What the task asks:
Both the line below containing "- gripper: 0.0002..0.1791" and the line containing "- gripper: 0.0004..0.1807", along with every line between them, should be repeated exactly; no other line belongs in the answer.

### Dataset records ###

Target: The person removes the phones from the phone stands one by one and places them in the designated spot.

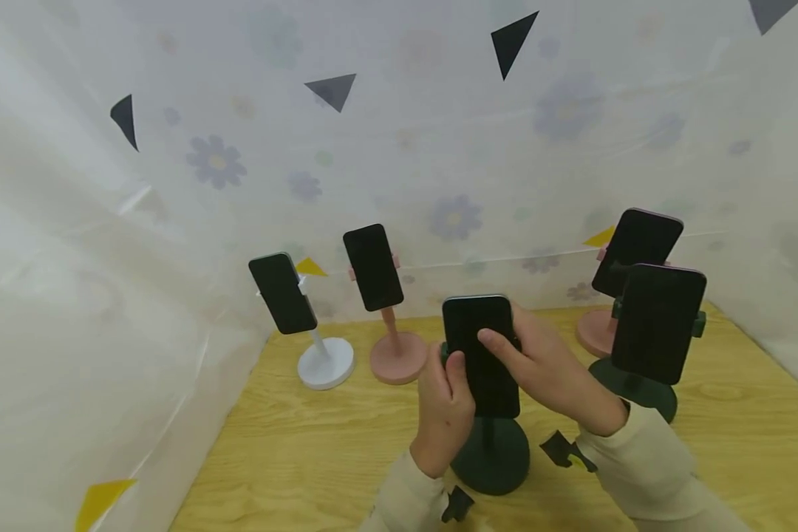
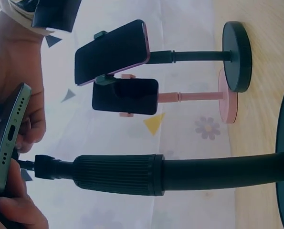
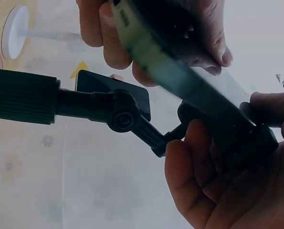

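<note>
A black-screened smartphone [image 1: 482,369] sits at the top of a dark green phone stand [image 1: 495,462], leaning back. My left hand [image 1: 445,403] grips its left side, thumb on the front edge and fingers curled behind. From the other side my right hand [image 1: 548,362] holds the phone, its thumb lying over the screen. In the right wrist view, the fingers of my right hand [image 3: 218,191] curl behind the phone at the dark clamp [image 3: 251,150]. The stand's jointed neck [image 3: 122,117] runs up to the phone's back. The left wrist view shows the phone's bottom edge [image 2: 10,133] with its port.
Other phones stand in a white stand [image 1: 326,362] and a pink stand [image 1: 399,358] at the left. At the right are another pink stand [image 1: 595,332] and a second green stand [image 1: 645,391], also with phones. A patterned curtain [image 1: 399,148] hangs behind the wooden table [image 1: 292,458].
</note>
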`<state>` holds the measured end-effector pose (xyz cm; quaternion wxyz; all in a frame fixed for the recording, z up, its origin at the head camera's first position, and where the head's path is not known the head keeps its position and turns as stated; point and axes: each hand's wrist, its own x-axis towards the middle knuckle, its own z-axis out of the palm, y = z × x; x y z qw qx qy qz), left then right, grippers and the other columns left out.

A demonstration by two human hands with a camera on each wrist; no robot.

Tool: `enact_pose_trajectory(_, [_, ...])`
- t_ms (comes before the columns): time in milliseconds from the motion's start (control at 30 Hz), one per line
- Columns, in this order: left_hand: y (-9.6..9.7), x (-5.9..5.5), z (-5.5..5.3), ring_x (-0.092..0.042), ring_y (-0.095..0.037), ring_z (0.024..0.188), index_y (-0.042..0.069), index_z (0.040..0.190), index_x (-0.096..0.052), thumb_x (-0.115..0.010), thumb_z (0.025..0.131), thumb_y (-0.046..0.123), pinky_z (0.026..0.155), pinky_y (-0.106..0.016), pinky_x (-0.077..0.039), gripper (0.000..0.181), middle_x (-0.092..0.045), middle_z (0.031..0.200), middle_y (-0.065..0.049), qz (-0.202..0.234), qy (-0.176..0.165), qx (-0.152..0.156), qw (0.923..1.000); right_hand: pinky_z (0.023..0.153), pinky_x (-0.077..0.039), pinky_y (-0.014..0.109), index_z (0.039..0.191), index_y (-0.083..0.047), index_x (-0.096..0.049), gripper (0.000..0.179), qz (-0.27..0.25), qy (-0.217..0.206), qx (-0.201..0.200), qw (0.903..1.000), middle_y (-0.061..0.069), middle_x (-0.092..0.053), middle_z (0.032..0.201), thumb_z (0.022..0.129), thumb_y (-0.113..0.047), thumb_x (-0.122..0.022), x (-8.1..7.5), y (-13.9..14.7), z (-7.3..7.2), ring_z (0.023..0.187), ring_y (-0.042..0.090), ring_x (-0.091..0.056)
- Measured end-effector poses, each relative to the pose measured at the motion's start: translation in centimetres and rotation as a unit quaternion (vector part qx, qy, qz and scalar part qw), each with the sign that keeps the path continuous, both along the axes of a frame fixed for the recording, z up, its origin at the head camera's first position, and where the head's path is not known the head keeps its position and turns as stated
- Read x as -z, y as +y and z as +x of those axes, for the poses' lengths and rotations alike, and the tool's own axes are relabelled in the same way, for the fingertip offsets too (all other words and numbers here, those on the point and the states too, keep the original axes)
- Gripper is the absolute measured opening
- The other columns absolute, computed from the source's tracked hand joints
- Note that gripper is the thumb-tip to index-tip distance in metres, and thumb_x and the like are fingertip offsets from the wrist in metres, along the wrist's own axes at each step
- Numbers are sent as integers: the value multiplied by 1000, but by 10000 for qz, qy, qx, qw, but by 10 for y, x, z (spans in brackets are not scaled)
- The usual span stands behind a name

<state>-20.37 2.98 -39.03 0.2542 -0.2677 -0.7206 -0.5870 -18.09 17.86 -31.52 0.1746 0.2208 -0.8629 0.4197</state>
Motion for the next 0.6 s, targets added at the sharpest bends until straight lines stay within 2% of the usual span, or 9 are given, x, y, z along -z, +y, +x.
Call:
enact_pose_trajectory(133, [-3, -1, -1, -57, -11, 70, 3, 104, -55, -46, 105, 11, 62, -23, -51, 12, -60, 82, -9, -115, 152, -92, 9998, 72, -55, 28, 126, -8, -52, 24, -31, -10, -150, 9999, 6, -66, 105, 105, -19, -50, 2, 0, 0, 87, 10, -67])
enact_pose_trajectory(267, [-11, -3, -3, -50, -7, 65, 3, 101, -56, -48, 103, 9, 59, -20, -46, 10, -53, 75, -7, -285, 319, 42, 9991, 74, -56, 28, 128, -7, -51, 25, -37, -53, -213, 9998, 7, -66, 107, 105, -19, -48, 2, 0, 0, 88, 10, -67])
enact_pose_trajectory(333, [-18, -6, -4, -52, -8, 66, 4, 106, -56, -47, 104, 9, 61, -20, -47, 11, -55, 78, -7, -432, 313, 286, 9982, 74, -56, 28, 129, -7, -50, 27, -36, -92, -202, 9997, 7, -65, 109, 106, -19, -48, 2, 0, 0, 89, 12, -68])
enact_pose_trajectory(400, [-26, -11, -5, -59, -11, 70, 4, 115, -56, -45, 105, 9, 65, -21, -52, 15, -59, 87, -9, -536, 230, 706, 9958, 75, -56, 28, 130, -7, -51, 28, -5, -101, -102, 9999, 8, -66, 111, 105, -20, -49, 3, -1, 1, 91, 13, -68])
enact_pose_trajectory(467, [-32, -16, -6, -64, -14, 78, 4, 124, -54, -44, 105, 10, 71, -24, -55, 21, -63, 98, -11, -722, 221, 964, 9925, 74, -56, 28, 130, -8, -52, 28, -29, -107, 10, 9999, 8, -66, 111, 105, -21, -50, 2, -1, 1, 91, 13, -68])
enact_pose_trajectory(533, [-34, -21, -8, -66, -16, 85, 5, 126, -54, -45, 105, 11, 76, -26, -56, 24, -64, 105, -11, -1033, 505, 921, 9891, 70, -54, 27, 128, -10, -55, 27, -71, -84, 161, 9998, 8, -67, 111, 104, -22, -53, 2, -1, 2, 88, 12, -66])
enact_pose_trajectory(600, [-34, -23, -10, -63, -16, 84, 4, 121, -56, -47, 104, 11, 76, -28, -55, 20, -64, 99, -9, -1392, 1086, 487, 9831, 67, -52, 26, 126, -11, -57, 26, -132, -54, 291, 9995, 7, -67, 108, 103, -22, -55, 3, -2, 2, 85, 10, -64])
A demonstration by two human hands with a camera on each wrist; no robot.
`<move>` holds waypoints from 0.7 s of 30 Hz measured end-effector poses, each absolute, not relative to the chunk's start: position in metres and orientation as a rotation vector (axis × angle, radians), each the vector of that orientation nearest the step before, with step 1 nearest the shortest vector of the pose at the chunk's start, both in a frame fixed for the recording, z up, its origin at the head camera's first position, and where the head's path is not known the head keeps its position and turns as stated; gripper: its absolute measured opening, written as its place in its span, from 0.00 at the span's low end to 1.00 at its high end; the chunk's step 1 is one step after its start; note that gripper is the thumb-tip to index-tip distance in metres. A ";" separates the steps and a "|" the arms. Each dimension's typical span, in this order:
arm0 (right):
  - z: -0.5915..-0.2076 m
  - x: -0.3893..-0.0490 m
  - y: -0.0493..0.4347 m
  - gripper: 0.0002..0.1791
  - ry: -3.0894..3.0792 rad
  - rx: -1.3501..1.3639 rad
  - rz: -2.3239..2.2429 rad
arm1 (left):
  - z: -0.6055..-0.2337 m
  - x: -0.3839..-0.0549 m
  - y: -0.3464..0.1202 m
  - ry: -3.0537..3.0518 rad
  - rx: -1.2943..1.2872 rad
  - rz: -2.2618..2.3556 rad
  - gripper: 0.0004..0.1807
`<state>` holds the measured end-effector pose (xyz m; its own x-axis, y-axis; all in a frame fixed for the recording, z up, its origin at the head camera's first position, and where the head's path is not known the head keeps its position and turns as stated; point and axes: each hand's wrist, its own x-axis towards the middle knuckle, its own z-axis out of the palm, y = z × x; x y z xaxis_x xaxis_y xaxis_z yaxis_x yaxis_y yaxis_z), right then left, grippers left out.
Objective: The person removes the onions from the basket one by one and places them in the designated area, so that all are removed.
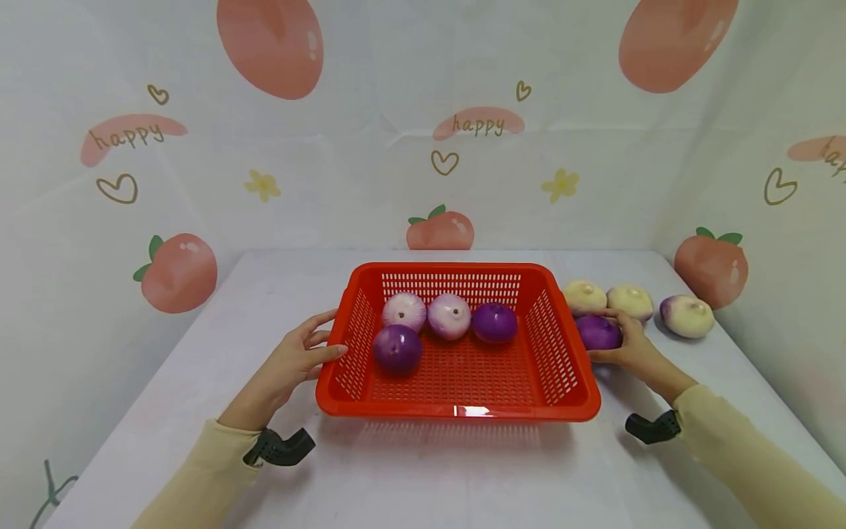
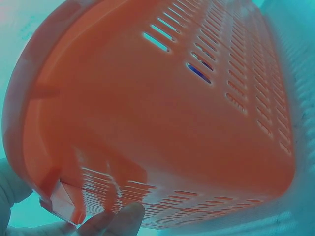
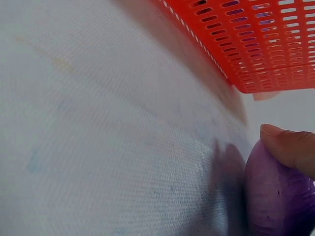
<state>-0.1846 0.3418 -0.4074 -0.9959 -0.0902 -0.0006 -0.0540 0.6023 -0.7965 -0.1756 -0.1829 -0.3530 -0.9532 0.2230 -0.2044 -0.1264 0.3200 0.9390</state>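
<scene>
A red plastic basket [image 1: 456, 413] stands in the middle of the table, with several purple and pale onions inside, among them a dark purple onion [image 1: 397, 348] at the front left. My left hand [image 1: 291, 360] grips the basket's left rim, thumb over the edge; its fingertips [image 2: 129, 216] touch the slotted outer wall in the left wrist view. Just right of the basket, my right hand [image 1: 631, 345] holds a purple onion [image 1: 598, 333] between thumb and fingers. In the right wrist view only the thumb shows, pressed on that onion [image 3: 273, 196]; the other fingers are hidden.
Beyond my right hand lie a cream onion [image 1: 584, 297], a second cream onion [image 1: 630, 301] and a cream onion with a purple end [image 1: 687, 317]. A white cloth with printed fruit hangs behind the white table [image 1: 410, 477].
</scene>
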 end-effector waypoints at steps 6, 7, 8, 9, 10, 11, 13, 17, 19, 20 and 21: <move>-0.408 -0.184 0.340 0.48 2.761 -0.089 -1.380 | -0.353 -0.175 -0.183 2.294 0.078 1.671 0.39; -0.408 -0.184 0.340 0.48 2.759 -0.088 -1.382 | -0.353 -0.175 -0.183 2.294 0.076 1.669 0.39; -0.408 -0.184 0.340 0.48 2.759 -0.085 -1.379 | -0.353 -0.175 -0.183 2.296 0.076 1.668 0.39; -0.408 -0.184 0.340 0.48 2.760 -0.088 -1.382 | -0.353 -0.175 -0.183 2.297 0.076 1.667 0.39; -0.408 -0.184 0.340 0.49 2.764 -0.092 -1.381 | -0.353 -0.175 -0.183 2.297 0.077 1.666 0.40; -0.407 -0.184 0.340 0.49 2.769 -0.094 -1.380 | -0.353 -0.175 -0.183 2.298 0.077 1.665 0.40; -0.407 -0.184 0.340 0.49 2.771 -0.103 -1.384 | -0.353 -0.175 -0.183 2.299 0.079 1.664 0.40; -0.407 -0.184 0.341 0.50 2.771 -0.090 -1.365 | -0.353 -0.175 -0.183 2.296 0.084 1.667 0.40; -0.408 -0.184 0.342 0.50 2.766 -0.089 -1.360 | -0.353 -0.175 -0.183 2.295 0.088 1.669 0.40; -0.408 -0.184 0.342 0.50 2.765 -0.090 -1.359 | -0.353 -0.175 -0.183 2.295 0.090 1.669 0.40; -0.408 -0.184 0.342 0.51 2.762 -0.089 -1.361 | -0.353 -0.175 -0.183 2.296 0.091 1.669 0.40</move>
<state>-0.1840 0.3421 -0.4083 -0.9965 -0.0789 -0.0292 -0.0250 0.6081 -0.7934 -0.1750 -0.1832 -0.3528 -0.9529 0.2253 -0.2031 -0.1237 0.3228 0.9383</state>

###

Answer box:
  - gripper: 0.0002..0.1791
  - ry: -3.0894..3.0792 rad
  - rx: -1.3501..1.3639 rad
  - rz: -2.3239..2.2429 rad
arm1 (left):
  - z: -0.6055..-0.2337 m
  - x: -0.3839..-0.0549 m
  - y: -0.3464..0.1202 m
  - ry: -3.0537..3.0518 rad
  - rx: -1.2943..1.2872 rad
  - rz: -2.2618..2.3556 rad
  - gripper: 0.0004..0.1807

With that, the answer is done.